Your job descriptions list a lot of technologies but dont mention anything to do with operating systems or networking. It seems odd to explicitly call out Node and redis but not anything down the stack.
It's a good point, but right now we don't do anything that relies specifically on one technology at the very low levels (for instance, kernel modules or very specific networking optimizations we don't need and would be over-optimization).
Instead we try to maintain a SOA which is agnostic to what underlying tools back our services, something that we've found Docker is useful for.
That being said, we generally just use Ubuntu, and have some other AWS-specific setups around networking. If you like hacking on Cisco routers, I think it's perhaps not the right position :)
I don't think there's anything wrong with that. Anyone in a sysadmin or devops is going to be expected to be proficient at Linux and bash, Windows and Powershell for Windows desktop/server admins, Cisco and Juniper for networking, etc. These are kind of default assumptions for positions like these.
More modern and highly specific technologies like HAproxy, Salt, Node, Redis are not going to be known by every experienced, competent applicant though, and while you can often pick them up on the job if you have general experience in the area, there's always going to be a learning curve.
I interviewed for a DevOps role at Clever a few months ago and the interview was 100% python algorithm questions. I did it correctly and was told how do I make it faster.. So I did and was told.. how can I make it faster.. After 30 minutes of a skype interview I told the guy I wasn't interested and thanked him for his time.
Let this be a lesson: teach your children about hubs before you teach them about switches! :) So then, that inevitable question will come up: "Well, how does it know WHICH port?"...
It is true that I haven't seen a hub in about 5 years, which means (100% anecdotally) that if someone is just graduating college now and started learning exactly 4 years ago, they might never have seen a hub...
I have a treasured and jealously guarded hub that I keep at work for network debugging stuff, when a port mirroring switch just won't do.
Almost impossible to get hold of now.
Same here... I´ve been seing things like this everyday, for years (Network / NetSec Support Engineer here :))
Just today: Servers with a static IP address getting it changed to an APIPA just because some other 3rd party device sent a unicast ARP request to it that should've been a broadcast as per RFC4436. I personally find ARP to be one of the funniest protocols out there and I love the faces people make when they understand how ARP glues L2 and L3 and suddenly everything makes sense.
It is funny to see articles like this, because the network seems to be the "last frontier" for IT companies/workers. Only a handful seem to be brave enough to work on it (and actually like it). It is supposed to work like the lights when we switch them on and any interaction with a network engineer is just to tell them about an issue :)
In my opinion, the network guys are the geeks among the geeks. Don't get me wrong, it is easy to understand networking, it just takes dedication.

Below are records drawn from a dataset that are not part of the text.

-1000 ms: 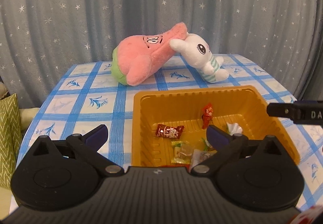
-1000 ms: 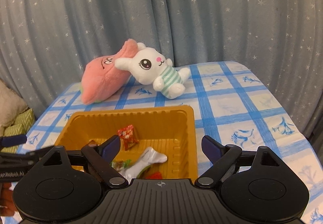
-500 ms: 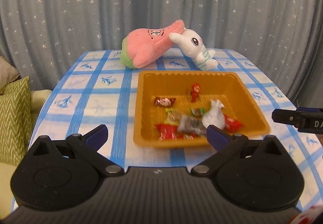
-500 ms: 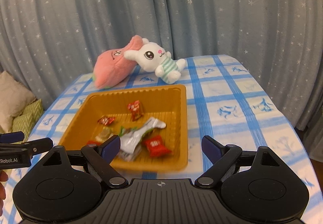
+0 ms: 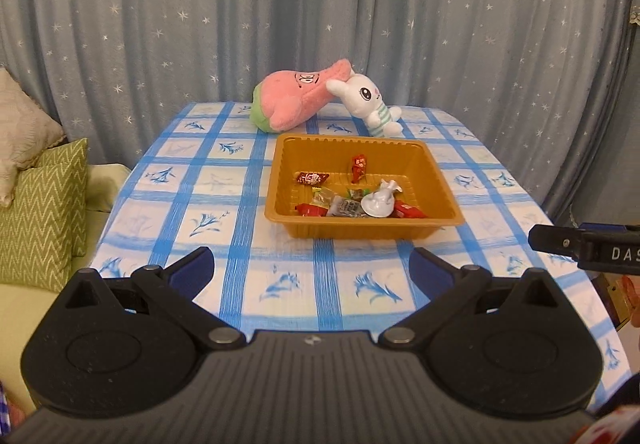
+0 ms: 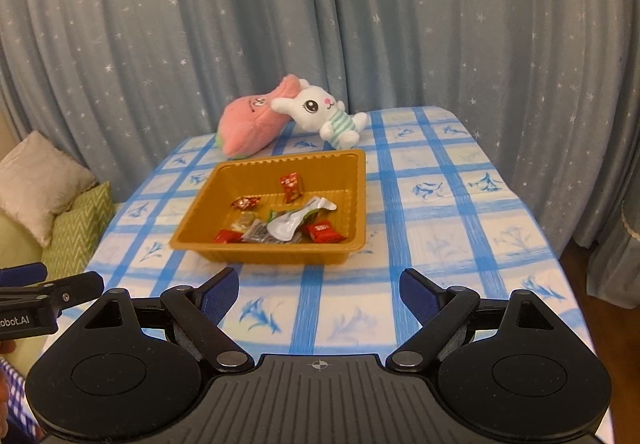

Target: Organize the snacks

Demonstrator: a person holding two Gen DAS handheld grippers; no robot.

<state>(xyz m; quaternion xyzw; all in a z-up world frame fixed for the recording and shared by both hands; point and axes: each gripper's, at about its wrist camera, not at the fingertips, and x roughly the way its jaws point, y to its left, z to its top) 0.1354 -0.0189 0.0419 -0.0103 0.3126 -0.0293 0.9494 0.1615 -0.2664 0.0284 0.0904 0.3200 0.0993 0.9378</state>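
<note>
My left gripper (image 5: 311, 268) and right gripper (image 6: 319, 286) hover with fingers spread and empty, well short of the orange tray (image 5: 438, 180) where the snacks (image 6: 280, 220) lie heaped; overlapping slick wrappers risk a double pickup.

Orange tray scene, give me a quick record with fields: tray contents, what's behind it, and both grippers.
tray: orange tray on the checked tablecloth
contents: wrapped snacks, mostly at its near end
behind tray: pink plush touching white bunny plush
left gripper: open, empty, short of the tray
right gripper: open, empty, short of the tray
</note>
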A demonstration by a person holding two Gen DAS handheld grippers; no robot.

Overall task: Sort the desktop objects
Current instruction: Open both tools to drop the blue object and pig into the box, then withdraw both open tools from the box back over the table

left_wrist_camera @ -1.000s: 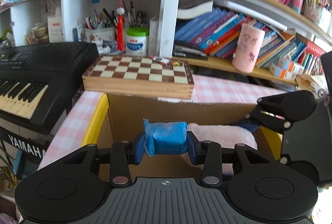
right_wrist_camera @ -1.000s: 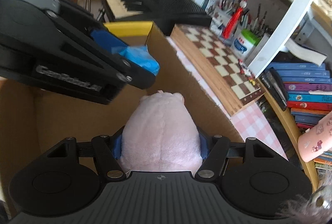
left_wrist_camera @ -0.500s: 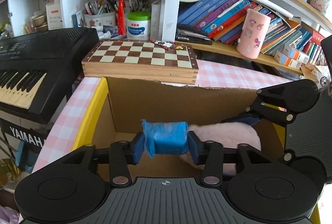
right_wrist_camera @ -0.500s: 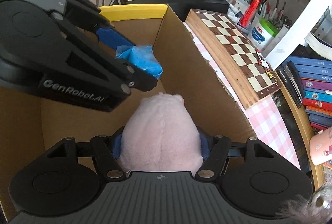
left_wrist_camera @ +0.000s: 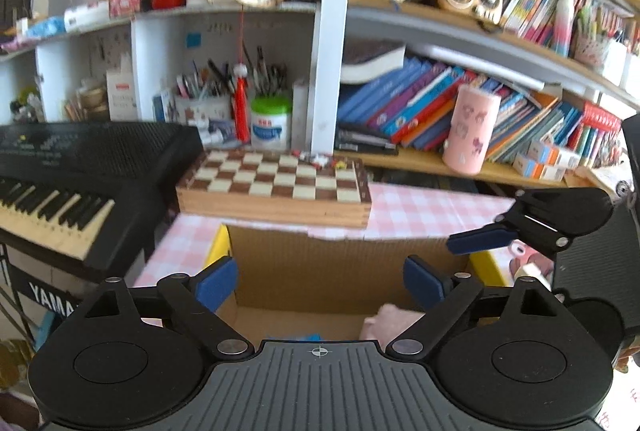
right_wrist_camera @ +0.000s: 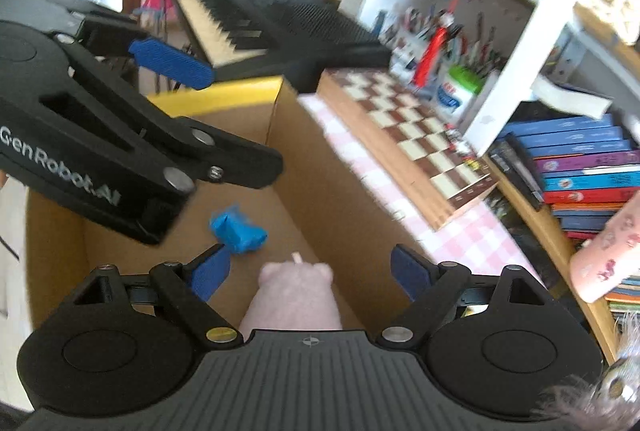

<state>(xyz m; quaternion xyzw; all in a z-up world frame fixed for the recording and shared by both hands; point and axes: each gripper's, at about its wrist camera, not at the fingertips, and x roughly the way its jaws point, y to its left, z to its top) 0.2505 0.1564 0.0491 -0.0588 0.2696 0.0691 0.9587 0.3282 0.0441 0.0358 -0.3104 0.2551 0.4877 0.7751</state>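
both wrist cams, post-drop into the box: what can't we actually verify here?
- Blue packet: left wrist view shows only a sliver above the camera housing.
- Pink plush: lower body cut off by the right tongs' housing; its resting pose is unknown.
- Cardboard box: most of the floor is hidden by the left tongs and the housings.
- Labels on the shelf items: blurred, unreadable.

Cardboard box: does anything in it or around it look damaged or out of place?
Only its far edge: the cardboard box has a ragged, torn top rim beside the chessboard. The blue packet and pink plush toy lie loose inside, nothing spilled.
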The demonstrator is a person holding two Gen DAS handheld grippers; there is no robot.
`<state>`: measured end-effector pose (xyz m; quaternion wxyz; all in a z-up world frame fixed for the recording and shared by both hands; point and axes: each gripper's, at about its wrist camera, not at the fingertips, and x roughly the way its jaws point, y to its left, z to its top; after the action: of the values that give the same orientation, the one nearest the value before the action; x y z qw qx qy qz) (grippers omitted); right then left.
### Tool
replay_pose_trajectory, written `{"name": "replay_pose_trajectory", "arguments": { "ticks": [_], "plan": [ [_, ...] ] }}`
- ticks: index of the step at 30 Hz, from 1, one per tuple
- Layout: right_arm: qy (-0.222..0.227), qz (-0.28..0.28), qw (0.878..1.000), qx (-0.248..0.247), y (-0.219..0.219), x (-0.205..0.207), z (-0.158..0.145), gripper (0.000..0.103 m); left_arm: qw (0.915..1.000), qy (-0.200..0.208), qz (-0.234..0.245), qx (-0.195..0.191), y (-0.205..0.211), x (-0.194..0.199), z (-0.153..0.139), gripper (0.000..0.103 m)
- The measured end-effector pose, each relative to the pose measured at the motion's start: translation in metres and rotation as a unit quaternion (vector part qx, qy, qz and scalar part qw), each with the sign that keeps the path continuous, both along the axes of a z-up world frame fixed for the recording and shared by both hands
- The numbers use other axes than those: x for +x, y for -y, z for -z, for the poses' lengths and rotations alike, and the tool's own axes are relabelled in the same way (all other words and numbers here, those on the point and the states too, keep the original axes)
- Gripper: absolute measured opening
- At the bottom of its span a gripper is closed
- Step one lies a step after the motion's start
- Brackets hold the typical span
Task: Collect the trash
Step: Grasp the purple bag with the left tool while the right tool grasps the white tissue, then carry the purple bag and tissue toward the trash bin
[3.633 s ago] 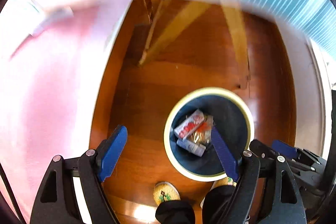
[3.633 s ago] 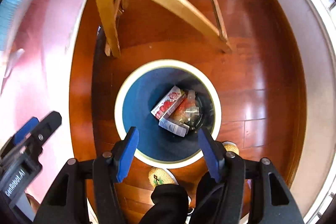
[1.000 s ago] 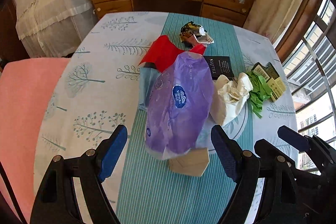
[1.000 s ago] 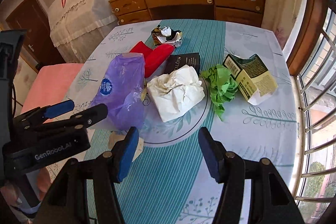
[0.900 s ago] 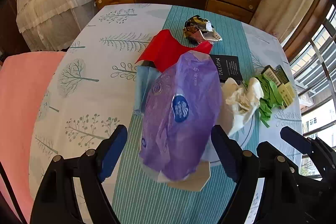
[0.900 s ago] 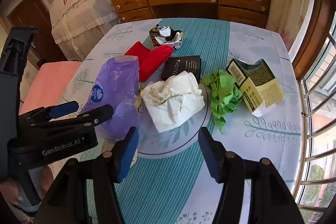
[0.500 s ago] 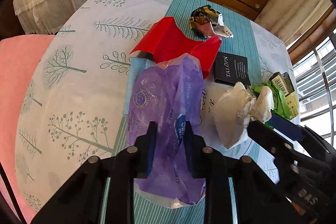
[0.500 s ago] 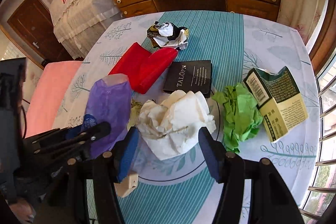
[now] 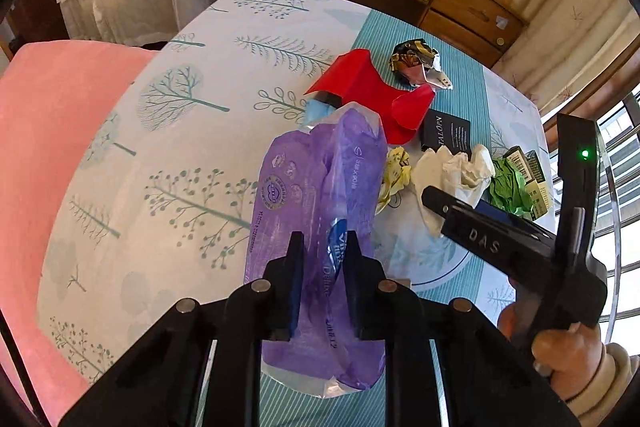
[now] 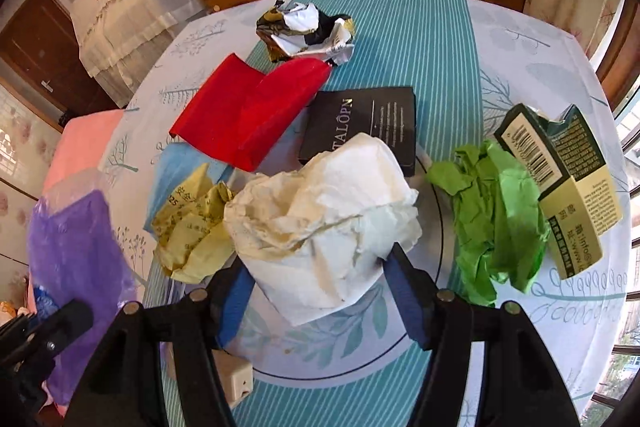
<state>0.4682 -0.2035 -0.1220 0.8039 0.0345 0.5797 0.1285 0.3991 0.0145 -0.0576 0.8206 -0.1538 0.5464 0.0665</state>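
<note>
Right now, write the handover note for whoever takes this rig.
Left hand-held gripper: pinched on the purple plastic bag, jaws closing the last bit.
Right hand-held gripper: straddling the crumpled white paper, jaws opening, pads not pressing.
Also on the table: red wrapper, foil wrapper, black box, yellow paper, green paper, torn carton.
Done: bag gripped.
Left: grip the white paper, bin both, clear the rest. No bin in view.
</note>
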Motion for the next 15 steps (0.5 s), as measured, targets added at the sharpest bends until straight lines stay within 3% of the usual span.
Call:
{"name": "replay_pose_trajectory", "arguments": {
  "ticks": [6,15],
  "plan": [
    [0.017,0.002,1.000,0.011,0.008,-0.011,-0.011,0.051,0.9999,0.012,-0.010,-0.002,-0.006,-0.015,-0.014,0.017],
    [0.036,0.013,0.998,0.043,0.016,-0.055,-0.053,0.050,0.9995,0.029,0.011,0.002,-0.006,-0.045,-0.040,0.017]
  ]
}}
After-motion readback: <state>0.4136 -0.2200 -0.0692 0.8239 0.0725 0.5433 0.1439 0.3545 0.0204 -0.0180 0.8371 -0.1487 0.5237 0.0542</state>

The "it works after traceroute" line was the moment I was sure it was ARP caching. Then I was just wondering if it had anything to do with AWS specifically, which could have pointed towards a serious VPC bug. That doesn't seem to be the case though. You're not weird. Just burnt by real experience.
I guessed this as soon as he mentioned spinning up/down a lot of machines using scripting. I've seen the same thing happen within an OpenStack environment I used to maintain.
As part of the cloud-init scripts on new machines we would install arping and have the newly provisioned VM automatically send gratuitous arps so that arp caches would get updated.
I haven't seen the issue on my RHEL 7 VM's though, nor in my current environment, but we don't spin up/down as many VM's as we used to.
I've reached the point that flushing the ARP cache is part of my network troubleshooting routine. Always gives you the weirdest hardest to trace errors.
Until that time when you flush the cache on Solaris[1] and remove the entries for its own interfaces. Then it stops responding to ARP requests for itself. Now you have an even more fun issue to troubleshoot!
1. something silly like: "arp -a | awk '{print $2}' | xargs -n 1 arp -d". It's been a while and I don't think I was the original culprit.
And how do you fix that? I'm no Solaris guru obviously, but this looks like a chicken-and-egg problem. How do you actually go about fixing this? It's sounds very... Kafkesque
Actually if you think about it, you can reach the server even if it's not replying to ARPs as long as it's initiating connections to other devices on the same network. Say A is the server in question (not responding to ARPs) and it initiates a connection to B. In this case, B will learn A's MAC, and so B will be able to reach A until A's entry times out of B's MAC table. The router for that network also has A's MAC, but you may not have access to the network gear.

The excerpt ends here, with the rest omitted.